Assigned task. Wherever the string "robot" shows up in the data below, copy the whole line.
****************
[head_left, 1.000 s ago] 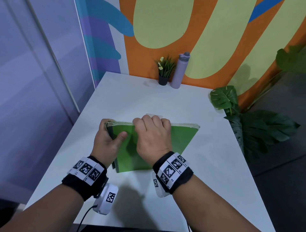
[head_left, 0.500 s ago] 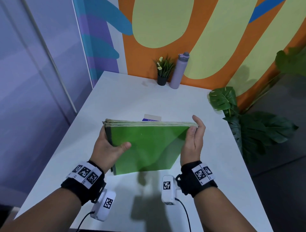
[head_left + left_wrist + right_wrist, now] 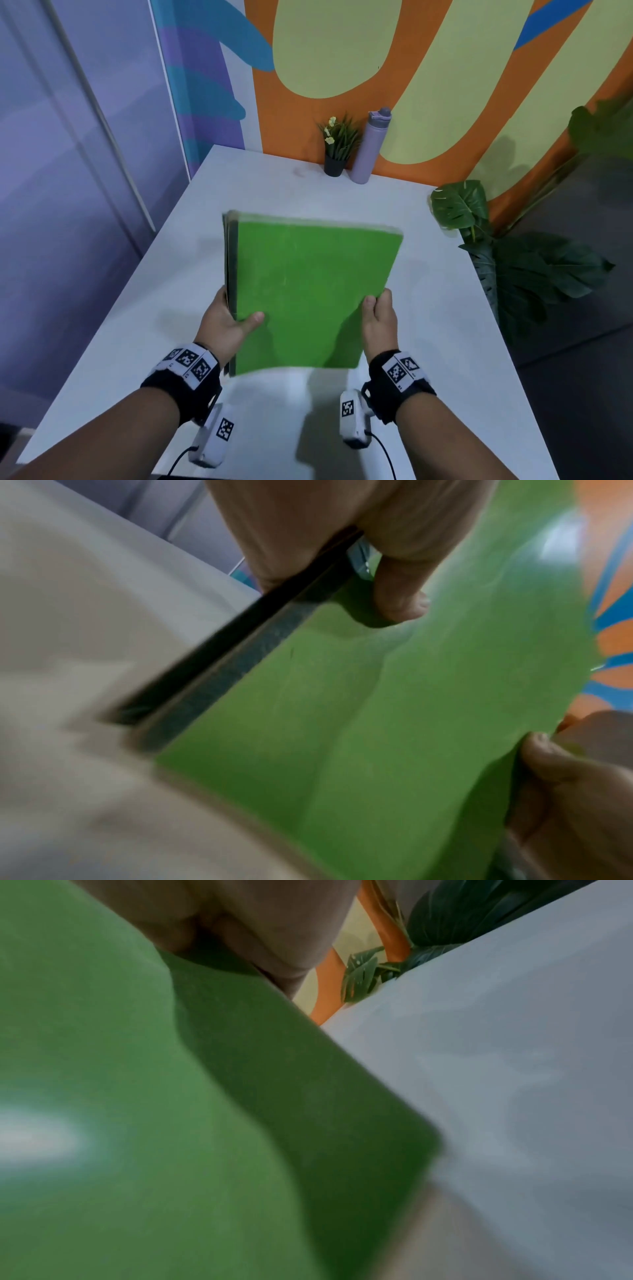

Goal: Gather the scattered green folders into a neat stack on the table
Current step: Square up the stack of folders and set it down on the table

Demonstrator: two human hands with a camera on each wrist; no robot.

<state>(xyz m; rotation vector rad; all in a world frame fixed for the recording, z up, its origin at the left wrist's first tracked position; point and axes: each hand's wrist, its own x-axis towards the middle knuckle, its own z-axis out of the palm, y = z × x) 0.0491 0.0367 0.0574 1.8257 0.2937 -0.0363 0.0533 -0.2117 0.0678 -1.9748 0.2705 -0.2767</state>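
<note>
A white table (image 3: 428,308) fills the head view, its far edge against a wall painted in orange, pale yellow-green and blue shapes. Held over the middle of it is the stack of green folders (image 3: 308,291), lifted clear of the tabletop and tilted so the broad front cover faces the camera. The cover is bright green, matte and a little scuffed, with faint vertical wear lines; the edges are gathered flush, and a dark spine band runs down the left side, where several layered covers show. The near right corner looks rounded and soft in the right wrist view. The left hand (image 3: 229,325) grips the spine edge low down, thumb pressed on the front cover and fingers wrapped behind. The right hand (image 3: 378,318) pinches the lower right edge, thumb on the front. At the table's far edge stand a lilac bottle (image 3: 370,147) and, just beside it, a small potted plant (image 3: 337,144). Large dark leaves (image 3: 534,270) hang beside the table's right side.
</note>
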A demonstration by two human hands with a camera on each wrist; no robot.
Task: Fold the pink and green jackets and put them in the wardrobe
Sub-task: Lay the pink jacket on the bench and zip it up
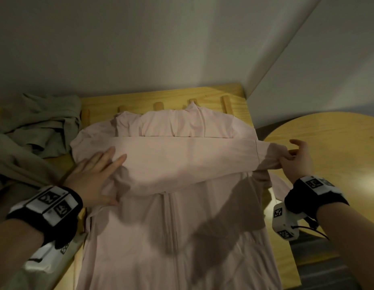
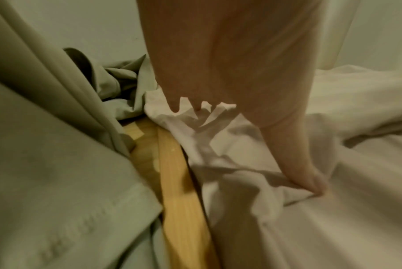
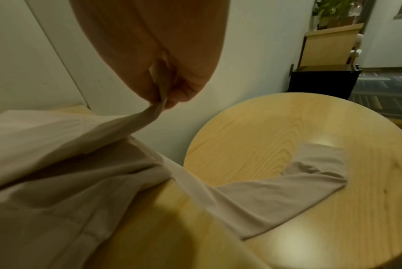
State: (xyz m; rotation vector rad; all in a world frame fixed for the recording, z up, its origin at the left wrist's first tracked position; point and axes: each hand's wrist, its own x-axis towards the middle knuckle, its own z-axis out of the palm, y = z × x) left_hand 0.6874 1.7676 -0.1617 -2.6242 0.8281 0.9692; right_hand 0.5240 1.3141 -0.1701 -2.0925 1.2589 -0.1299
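Observation:
The pink jacket (image 1: 181, 216) lies zipper-up on the wooden table (image 1: 230, 91), collar toward the wall. One sleeve (image 1: 181, 162) is laid across its chest. My left hand (image 1: 106, 174) rests flat on the jacket's left shoulder with straight fingers, and its thumb (image 2: 315, 185) presses into bunched fabric. My right hand (image 1: 290, 156) pinches the end of that sleeve at the jacket's right edge, a little above the table; the right wrist view shows the same pinch (image 3: 161, 98). The other sleeve (image 3: 310, 176) trails onto the round table. The green jacket (image 1: 35, 130) lies crumpled at the left.
A round wooden table (image 1: 339, 147) adjoins on the right. Wooden pegs (image 1: 158, 105) line the back edge against a white wall. A black cabinet (image 3: 322, 81) stands farther right. A strip of bare wood (image 2: 179, 182) separates the two jackets.

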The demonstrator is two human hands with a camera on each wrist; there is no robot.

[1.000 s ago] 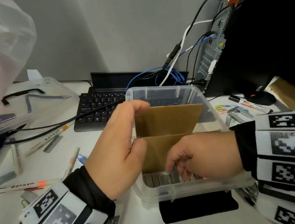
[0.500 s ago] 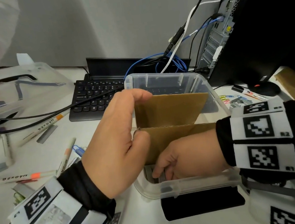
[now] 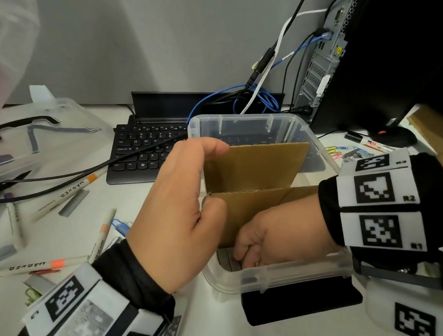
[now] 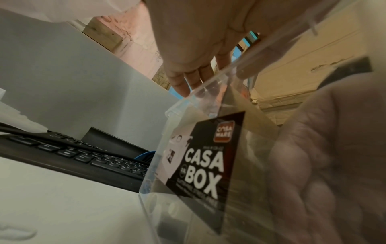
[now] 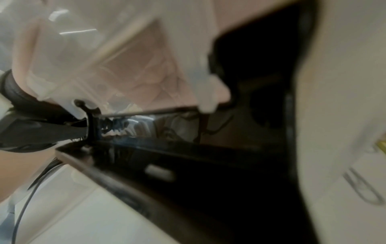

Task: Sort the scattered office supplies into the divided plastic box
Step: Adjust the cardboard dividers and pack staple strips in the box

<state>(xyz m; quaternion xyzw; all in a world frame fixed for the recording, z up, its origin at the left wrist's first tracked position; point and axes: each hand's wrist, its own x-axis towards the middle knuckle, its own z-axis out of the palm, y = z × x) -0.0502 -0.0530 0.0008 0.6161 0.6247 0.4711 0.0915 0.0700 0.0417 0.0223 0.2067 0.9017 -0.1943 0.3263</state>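
Both hands at clear box (image 3: 278, 275), 6 o'clock on white desk (image 3: 95, 289): left hand (image 3: 176, 215) gripping its left wall, right hand (image 3: 276, 233) curled inside near compartment, contents unclear. Markers (image 3: 59, 199) at 9, keyboard (image 3: 146, 152) at 12, computer tower (image 3: 368, 52) at 2.

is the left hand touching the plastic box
Touching: in the head view the left hand grips the plastic box at its left wall, fingers over the rim.

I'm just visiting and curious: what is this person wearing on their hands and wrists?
The left hand and right hand are bare, with no gloves. Each wrist has a black cuff under chunky white blocks printed with black square code patterns; the right ones are labelled R1, R2. A grey bracket hangs under the right wrist.
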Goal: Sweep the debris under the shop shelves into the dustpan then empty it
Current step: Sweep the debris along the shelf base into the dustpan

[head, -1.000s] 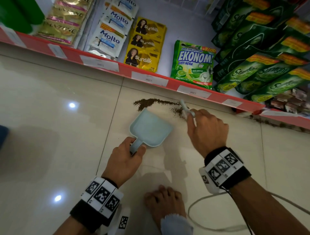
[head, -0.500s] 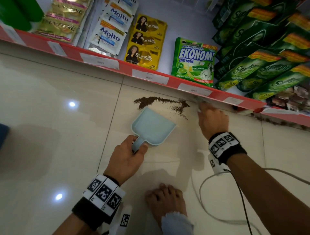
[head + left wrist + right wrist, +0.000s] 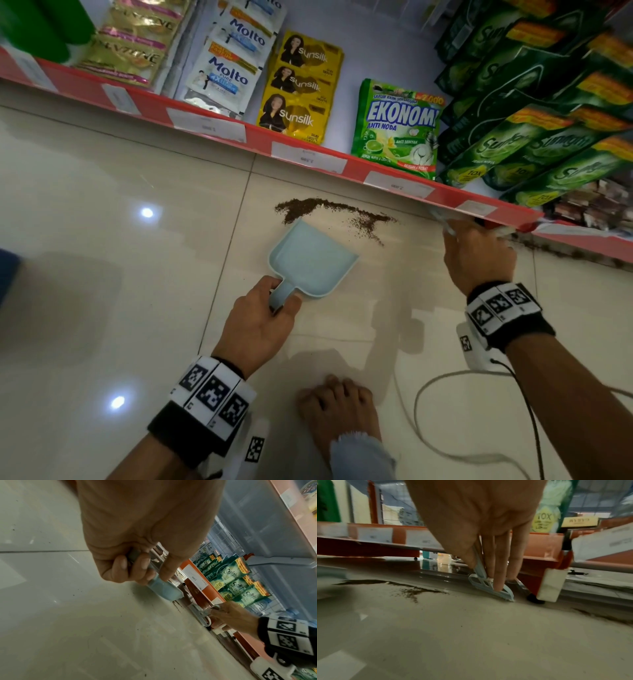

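While left hand [image 3: 260, 329] grips dustpan [image 3: 313, 260], right hand [image 3: 479, 257] holds brush [image 3: 489, 586]

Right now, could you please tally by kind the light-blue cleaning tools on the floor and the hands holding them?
dustpan: 1
brush: 1
hands: 2, the left hand gripping the dustpan's handle and the right hand holding the brush at the shelf base
Total: 4

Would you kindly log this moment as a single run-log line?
left hand grips dustpan handle | right hand holds brush at shelf base | debris at pan mouth, pan unfilled
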`<state>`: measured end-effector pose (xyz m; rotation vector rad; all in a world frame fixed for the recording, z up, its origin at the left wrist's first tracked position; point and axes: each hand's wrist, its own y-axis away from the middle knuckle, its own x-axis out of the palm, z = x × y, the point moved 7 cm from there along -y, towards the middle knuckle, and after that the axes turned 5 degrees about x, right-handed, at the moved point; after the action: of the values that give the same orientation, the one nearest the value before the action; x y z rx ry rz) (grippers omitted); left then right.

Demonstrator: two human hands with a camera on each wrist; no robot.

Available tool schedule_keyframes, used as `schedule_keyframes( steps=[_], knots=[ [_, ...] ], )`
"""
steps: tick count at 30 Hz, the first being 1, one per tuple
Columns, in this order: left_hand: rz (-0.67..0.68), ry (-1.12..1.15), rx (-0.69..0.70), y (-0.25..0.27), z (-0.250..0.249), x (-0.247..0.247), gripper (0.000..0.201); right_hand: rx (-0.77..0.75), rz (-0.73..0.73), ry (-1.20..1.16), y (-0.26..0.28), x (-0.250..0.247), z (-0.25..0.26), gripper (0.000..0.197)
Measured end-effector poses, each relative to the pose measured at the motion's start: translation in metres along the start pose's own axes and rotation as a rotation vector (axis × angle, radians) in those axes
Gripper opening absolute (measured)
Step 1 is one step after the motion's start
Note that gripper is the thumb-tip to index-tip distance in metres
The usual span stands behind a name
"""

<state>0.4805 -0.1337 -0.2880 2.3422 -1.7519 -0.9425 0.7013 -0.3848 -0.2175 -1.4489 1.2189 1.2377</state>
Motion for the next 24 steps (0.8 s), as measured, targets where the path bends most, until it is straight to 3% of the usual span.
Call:
schedule_keyframes(
  steps=[5, 8, 11, 16, 21, 24],
  knots=[
    [0.008, -0.02, 0.016, 0.001, -0.003, 0.004, 0.023, -0.209, 0.111, -0.163, 0.017, 0.006, 0.05, 0.025],
    [0.015, -0.045, 0.028, 0.002, -0.004, 0.006, 0.02, -0.345, 0.11, -0.086, 0.044, 0.005, 0.081, 0.027],
    [0.021, -0.063, 0.048, 0.001, -0.007, 0.006, 0.015, -0.262, -0.011, -0.075, 0.044, -0.008, 0.069, 0.024],
    [0.033, -0.097, 0.086, -0.009, -0.014, 0.006, 0.012, 0.0, -0.132, -0.031, 0.014, -0.013, 0.004, 0.019],
    [0.045, -0.125, 0.09, -0.014, -0.019, 0.009, 0.014, 0.194, 0.041, 0.046, 0.002, 0.015, -0.026, 0.024],
    [0.047, -0.121, 0.087, -0.013, -0.019, 0.01, 0.015, 0.106, 0.085, 0.009, 0.017, 0.02, -0.001, 0.019]
  ],
)
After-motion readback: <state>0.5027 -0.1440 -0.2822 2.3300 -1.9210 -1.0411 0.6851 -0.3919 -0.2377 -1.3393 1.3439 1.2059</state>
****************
Solution for this task.
Demonstrator: two human hands with a camera on each wrist; no robot.
A demonstration by two human hands with a camera on each wrist; no robot.
The demonstrator is two human hands with a camera on each wrist; there is no robot.
Demonstrator: two human hands with a camera on each wrist; no robot.

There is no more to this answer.